A. Lisa is 15 years old and her father is 40. How many years ago was the father six times as old as Lisa?
B. Joel is one third the age of Bob. In 7 years the combined ages of the boys will be 58. How old is each boy now?
A. Let x = years ago
6(15-x) = 40-x
Solve for x.
B. B = 3J
(B+7) +( J+7) = 68
Substitute 3J for B in second equation and solve for J. Insert that value into the first equation and solve for B. Check by inserting both values into the second equation.
A. 10 yearsc
B. 11 and 33
A. Let's assume that the number of years ago is "x".

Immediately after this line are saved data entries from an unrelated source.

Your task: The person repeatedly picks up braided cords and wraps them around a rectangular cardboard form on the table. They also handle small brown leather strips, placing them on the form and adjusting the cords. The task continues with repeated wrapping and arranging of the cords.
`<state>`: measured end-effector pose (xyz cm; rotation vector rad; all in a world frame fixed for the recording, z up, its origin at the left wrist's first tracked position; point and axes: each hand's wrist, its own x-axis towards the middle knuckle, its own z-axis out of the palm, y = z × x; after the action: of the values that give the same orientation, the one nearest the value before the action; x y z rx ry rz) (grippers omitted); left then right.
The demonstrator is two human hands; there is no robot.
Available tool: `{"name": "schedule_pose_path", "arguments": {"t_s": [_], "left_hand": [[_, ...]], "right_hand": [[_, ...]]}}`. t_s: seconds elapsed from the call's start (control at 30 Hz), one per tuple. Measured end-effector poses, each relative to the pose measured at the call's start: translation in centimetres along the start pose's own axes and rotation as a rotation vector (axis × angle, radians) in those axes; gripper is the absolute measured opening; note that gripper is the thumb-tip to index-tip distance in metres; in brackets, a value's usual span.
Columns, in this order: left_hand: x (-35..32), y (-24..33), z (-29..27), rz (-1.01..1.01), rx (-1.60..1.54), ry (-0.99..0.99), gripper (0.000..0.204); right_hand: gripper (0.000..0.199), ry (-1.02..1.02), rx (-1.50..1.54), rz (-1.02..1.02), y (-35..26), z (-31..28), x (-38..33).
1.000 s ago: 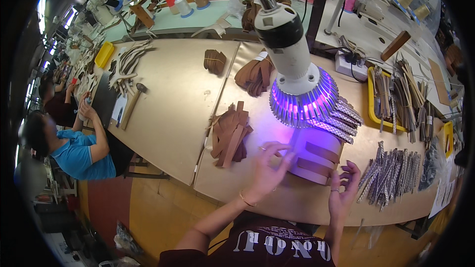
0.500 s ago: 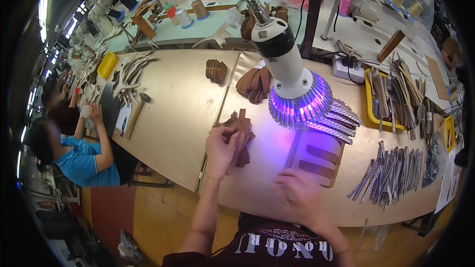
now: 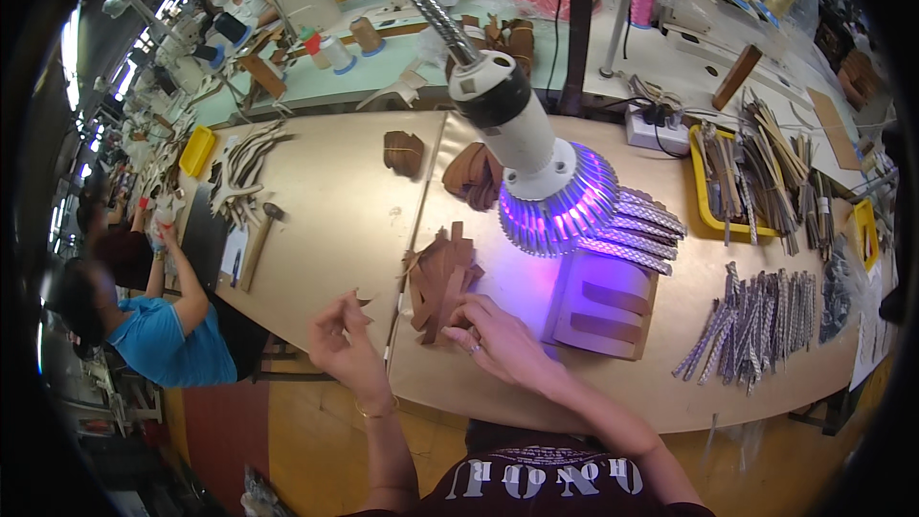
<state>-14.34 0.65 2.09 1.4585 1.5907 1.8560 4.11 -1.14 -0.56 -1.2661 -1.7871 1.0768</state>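
Brown strips (image 3: 440, 273) lie piled on the surface (image 3: 450, 381), my right hand (image 3: 500, 343) at their near edge, my left hand (image 3: 347, 340) apart, nearer left. Whether either grip holds a strip, I cannot tell: too small, partly hidden.

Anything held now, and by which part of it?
Left hand: seemingly a thin brown strip, part unclear. Right hand: at the brown strip pile, hold unclear.

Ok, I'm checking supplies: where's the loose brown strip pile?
In the head view, the brown strip pile lies just left of centre on the table, by the right hand.
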Motion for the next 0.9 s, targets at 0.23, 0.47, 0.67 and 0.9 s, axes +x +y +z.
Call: {"name": "schedule_pose_path", "arguments": {"t_s": [0.23,0.47,0.67,0.9], "left_hand": [[-8.5,5.4,4.2,0.469,0.023,-0.742,0.020],[-8.7,7.3,4.9,0.106,-0.435,-0.952,0.034],[-5.4,7.0,9.9,-0.495,-0.447,-1.431,0.038],[-4.5,6.6,14.2,-0.708,-0.743,-1.571,0.031]], "right_hand": [[0.023,0.201,0.275,0.147,-3.5,-6.4,-7.5],[0.014,0.338,0.343,0.205,-3.1,-10.8,-12.7],[0.017,0.342,0.365,0.193,-2.6,-13.4,-12.0],[0.020,0.293,0.404,0.205,-2.8,-16.6,-10.9]]}}
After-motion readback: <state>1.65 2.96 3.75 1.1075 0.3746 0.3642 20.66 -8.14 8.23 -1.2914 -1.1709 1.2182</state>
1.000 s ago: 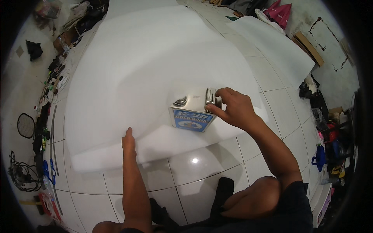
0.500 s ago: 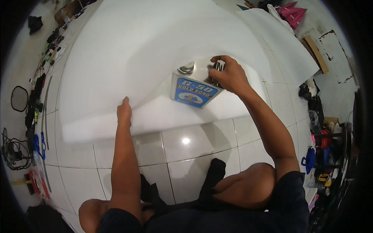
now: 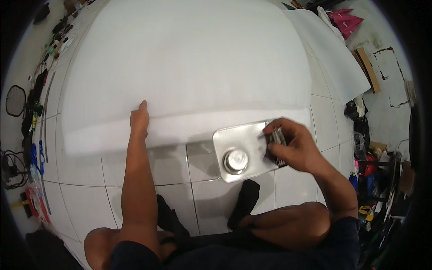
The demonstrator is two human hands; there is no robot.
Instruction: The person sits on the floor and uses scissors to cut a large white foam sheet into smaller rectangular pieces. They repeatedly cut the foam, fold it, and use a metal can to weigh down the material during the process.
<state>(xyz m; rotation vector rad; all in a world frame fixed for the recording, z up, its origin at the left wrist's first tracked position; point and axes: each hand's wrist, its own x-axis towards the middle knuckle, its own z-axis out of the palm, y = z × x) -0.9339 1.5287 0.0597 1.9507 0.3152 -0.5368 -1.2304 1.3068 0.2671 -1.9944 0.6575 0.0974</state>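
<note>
In the head view, a white sheet [image 3: 193,63] is covering much of the pale tiled floor [image 3: 171,210]; clutter [image 3: 366,164] is lining both walls [image 3: 396,72], and a pink bundle [image 3: 347,22] is showing at upper right. The right hand [image 3: 295,146] is gripping a silvery can [image 3: 245,141] over the sheet's near edge. The left hand [image 3: 140,120] is resting on the sheet, its grip unclear.
</note>
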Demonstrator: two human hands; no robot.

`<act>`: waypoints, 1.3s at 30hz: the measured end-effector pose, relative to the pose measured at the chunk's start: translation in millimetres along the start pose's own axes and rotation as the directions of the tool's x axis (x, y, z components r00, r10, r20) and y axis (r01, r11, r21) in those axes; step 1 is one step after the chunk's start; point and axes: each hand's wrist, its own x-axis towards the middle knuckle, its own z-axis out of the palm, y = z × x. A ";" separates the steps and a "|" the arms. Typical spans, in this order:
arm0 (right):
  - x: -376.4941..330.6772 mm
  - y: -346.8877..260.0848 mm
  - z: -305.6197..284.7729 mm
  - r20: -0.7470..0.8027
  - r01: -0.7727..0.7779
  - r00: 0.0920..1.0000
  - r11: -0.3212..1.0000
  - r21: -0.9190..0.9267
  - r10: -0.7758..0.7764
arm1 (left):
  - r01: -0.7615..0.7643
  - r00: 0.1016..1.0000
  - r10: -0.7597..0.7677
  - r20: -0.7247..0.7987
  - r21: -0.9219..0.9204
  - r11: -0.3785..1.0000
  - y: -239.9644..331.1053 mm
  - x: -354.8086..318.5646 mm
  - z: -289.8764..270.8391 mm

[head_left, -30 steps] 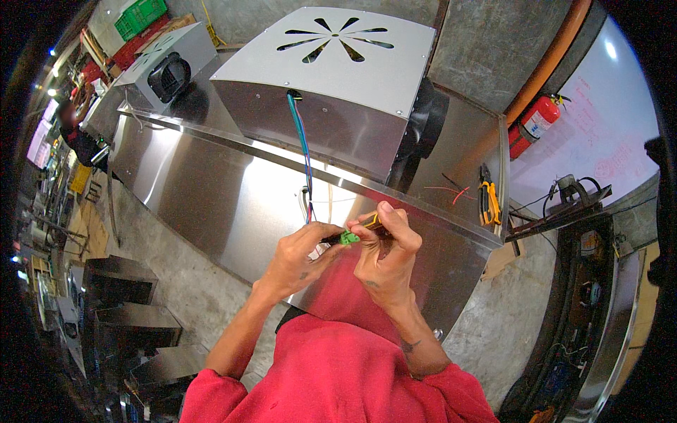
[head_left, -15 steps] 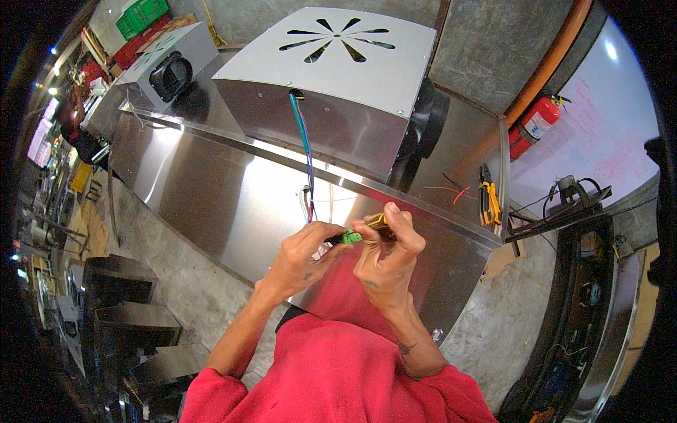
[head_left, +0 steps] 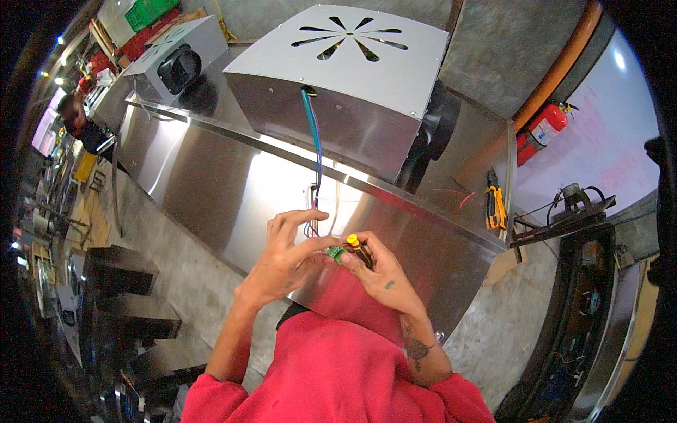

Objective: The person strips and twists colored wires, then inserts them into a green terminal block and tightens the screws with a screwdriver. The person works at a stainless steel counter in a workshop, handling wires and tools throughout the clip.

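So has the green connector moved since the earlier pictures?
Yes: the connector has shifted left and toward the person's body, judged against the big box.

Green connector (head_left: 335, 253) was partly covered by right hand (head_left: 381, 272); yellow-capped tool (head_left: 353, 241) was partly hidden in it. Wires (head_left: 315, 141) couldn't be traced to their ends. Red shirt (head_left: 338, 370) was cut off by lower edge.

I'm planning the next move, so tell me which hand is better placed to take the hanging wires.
Probably the left hand: its fingers are spread beside the wires, while the right hand, farther off, holds a yellow-ended tool.
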 end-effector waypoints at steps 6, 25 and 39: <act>-6.0 8.4 16.4 -0.110 -0.027 0.993 0.994 0.110 0.039 | 0.613 0.572 -0.815 0.098 -0.711 0.344 22.2 -33.7 24.2; -14.0 18.7 27.7 -0.100 -0.043 0.993 0.988 0.148 0.058 | 0.400 0.493 -0.869 0.046 -0.899 0.180 26.2 -19.6 45.1; -13.9 13.5 28.4 -0.086 -0.069 0.993 0.986 0.151 0.083 | 0.393 0.453 -0.889 0.072 -0.911 0.127 25.5 -13.5 50.3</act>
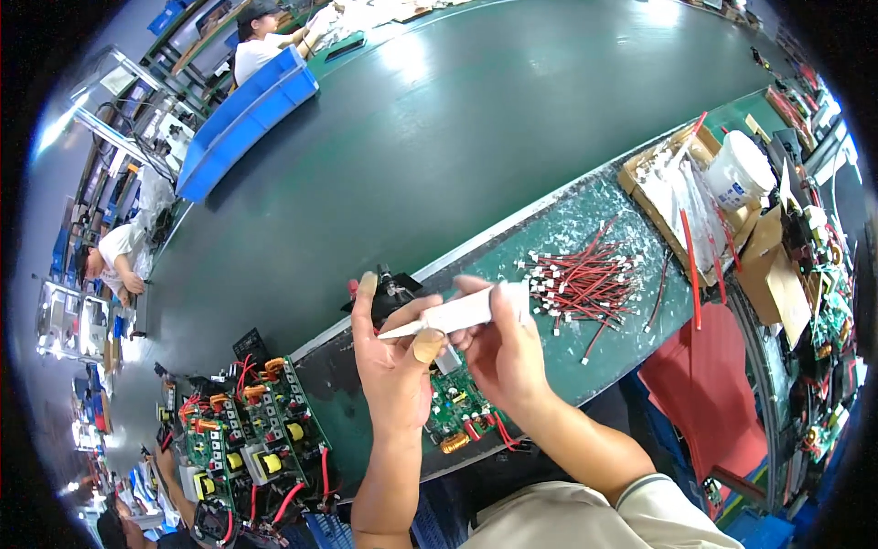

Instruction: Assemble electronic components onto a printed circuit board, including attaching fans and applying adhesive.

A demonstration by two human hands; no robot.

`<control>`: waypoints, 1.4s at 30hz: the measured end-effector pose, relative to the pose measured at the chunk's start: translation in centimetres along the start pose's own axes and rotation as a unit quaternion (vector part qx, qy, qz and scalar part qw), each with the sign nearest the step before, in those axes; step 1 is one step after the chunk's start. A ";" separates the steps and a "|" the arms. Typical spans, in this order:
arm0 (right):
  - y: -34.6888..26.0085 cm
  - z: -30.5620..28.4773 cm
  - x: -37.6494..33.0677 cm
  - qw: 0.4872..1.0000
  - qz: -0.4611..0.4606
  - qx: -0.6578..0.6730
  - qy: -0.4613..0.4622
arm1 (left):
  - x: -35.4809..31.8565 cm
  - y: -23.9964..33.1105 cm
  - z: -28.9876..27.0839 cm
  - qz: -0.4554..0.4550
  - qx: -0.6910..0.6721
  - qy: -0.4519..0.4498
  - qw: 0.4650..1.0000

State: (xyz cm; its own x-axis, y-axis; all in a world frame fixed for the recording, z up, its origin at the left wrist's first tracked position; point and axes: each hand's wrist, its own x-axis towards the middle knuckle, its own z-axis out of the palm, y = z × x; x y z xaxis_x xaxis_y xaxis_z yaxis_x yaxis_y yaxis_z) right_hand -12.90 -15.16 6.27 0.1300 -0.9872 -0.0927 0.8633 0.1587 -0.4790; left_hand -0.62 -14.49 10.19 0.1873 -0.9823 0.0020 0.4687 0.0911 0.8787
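Factory workbenches are being seen from above through a wide, curved lens, with a broad dark green conveyor belt (512, 119) running diagonally across the upper part of the view. Along its near edge, a green work mat (549, 265) speckled with white flecks is being used as the working surface.

At the centre, a white plastic tube with a narrow pointed nozzle (453, 316) is being held just above the mat by both hands. The left hand (393, 366) is being wrapped around the nozzle end, with the thumb, capped in a tan finger cot, pressed against the tube and the index finger raised upright. The right hand (503, 352) is being closed around the rear of the tube, fingers curled and pinching it. Directly beneath the hands, a green printed circuit board with a copper coil and red wires (462, 416) is lying on the mat, partly hidden by the hands.

To the right of the hands, a loose pile of short red wires with white connectors (585, 279) is lying on the mat. Farther right, a shallow cardboard tray (681, 197) and a white plastic jar (739, 169) are standing. At lower left, several green circuit boards with yellow components and orange coils (251, 435) are being stored side by side. A long blue plastic bin (242, 123) is resting at the belt's far edge, where another person in a white shirt (256, 46) is working.
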 end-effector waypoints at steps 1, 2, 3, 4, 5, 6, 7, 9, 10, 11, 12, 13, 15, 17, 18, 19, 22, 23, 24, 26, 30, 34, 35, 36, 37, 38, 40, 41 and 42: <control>-0.5 -0.3 0.5 1.000 -0.019 0.022 0.011 | 0.4 0.3 0.5 0.024 0.049 -0.031 0.998; -1.0 -0.8 0.9 0.998 -0.039 0.043 0.023 | 0.7 0.3 0.5 0.048 0.097 -0.062 0.992; -1.7 -1.1 1.2 0.997 -0.063 0.029 0.020 | 1.3 0.7 -0.5 0.100 0.187 -0.070 0.975; -2.4 -0.9 1.4 0.994 -0.086 -0.038 0.061 | 1.9 0.9 -2.2 0.172 0.332 -0.053 0.926; -2.5 -1.6 1.6 0.988 -0.097 -0.079 0.089 | 2.3 1.2 -3.9 0.224 0.453 -0.066 0.860; -2.5 -2.8 1.8 0.979 -0.107 -0.120 0.122 | 2.6 1.2 -4.7 0.268 0.564 -0.081 0.777; -2.3 -3.6 1.8 0.973 -0.108 -0.161 0.122 | 2.4 1.0 -5.2 0.268 0.618 -0.102 0.732; -2.4 -4.4 1.2 0.952 -0.082 -0.268 0.119 | 1.5 -0.2 -5.7 0.212 0.651 -0.118 0.719; -2.3 -4.6 0.9 0.920 -0.057 -0.373 0.108 | 1.6 -0.8 -6.0 0.227 0.675 -0.135 0.689; -1.6 -5.2 0.9 0.919 -0.072 -0.375 0.093 | 1.7 -0.9 -6.3 0.223 0.673 -0.133 0.692; -1.5 -5.2 0.8 0.909 -0.085 -0.402 0.075 | 1.5 -0.5 -5.9 0.203 0.672 -0.132 0.700; -1.4 -5.2 0.8 0.907 -0.085 -0.407 0.063 | 1.6 -0.4 -5.8 0.200 0.671 -0.133 0.702; -1.3 -5.0 1.0 0.903 -0.089 -0.419 0.032 | 1.7 -0.6 -5.9 0.192 0.671 -0.136 0.703; -1.3 -4.9 0.9 0.886 -0.080 -0.456 0.022 | 1.6 -0.8 -6.2 0.195 0.683 -0.126 0.692; -1.2 -4.8 0.9 0.887 -0.072 -0.456 0.019 | 1.6 -0.9 -6.2 0.191 0.684 -0.128 0.693; -1.1 -4.8 1.1 0.869 -0.105 -0.484 0.009 | 1.6 -0.8 -6.1 0.187 0.684 -0.126 0.694; -1.0 -4.9 1.4 0.832 -0.142 -0.536 -0.007 | 1.6 -1.1 -6.6 0.183 0.679 -0.126 0.700; -1.0 -4.9 1.4 0.831 -0.144 -0.537 -0.004 | 1.5 -1.2 -6.7 0.181 0.677 -0.118 0.704; -1.0 -5.0 1.4 0.830 -0.143 -0.539 -0.003 | 1.5 -1.3 -6.7 0.180 0.674 -0.110 0.708; -1.0 -5.1 1.4 0.837 -0.134 -0.530 0.014 | 1.5 -1.3 -6.8 0.178 0.669 -0.110 0.713; -1.1 -4.8 1.4 0.833 -0.145 -0.534 0.019 | 1.3 -1.4 -7.0 0.170 0.670 -0.108 0.715; -0.9 -4.9 1.3 0.841 -0.137 -0.523 0.025 | 1.4 -1.4 -7.1 0.175 0.668 -0.109 0.715; -0.9 -4.9 1.3 0.844 -0.134 -0.518 0.027 | 1.4 -1.4 -7.2 0.174 0.667 -0.108 0.716; -0.9 -4.9 1.3 0.844 -0.134 -0.519 0.026 | 1.4 -1.4 -7.3 0.176 0.669 -0.109 0.714; -0.9 -4.9 1.3 0.837 -0.137 -0.530 0.026 | 1.4 -1.4 -7.3 0.178 0.670 -0.109 0.713; -1.0 -4.9 1.4 0.829 -0.139 -0.541 0.026 | 1.4 -1.3 -7.3 0.178 0.669 -0.109 0.713; -0.9 -4.9 1.5 0.823 -0.141 -0.550 0.022 | 1.4 -1.2 -7.2 0.174 0.676 -0.111 0.707; -0.9 -5.0 1.5 0.817 -0.142 -0.558 0.019 | 1.4 -1.3 -7.2 0.174 0.676 -0.111 0.708; -0.9 -5.0 1.5 0.817 -0.142 -0.559 0.019 | 1.4 -1.3 -7.2 0.174 0.673 -0.108 0.711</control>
State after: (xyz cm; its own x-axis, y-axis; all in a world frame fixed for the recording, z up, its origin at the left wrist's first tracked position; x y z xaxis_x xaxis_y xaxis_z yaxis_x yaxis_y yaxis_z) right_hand -15.91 -16.69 2.18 -0.0314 -0.9890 0.1448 -0.1305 -0.1396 -0.9816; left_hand 5.28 -14.80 5.65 -0.1146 -0.9543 0.2761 -0.8508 0.2378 0.4687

1. Lisa's current age is 15.
2. Her father's current age is 40.
If we subtract "x" years from both ages:
- Lisa's age would be 15 - x.
- Her father's age would be 40 - x.
According to the problem, her father was six times older than Lisa:
40 - x = 6(15-x)
To solve this equation, let's simplify it:
40 - x = 90 - 6x
Combine like terms:
5x = 50
Divide both sides of the equation by 5:
x = 10
Therefore, 10 years ago, Lisa's father was six times as old as Lisa.
B. Let's assume that Bob's current age is "x" and Joel's current age is "y".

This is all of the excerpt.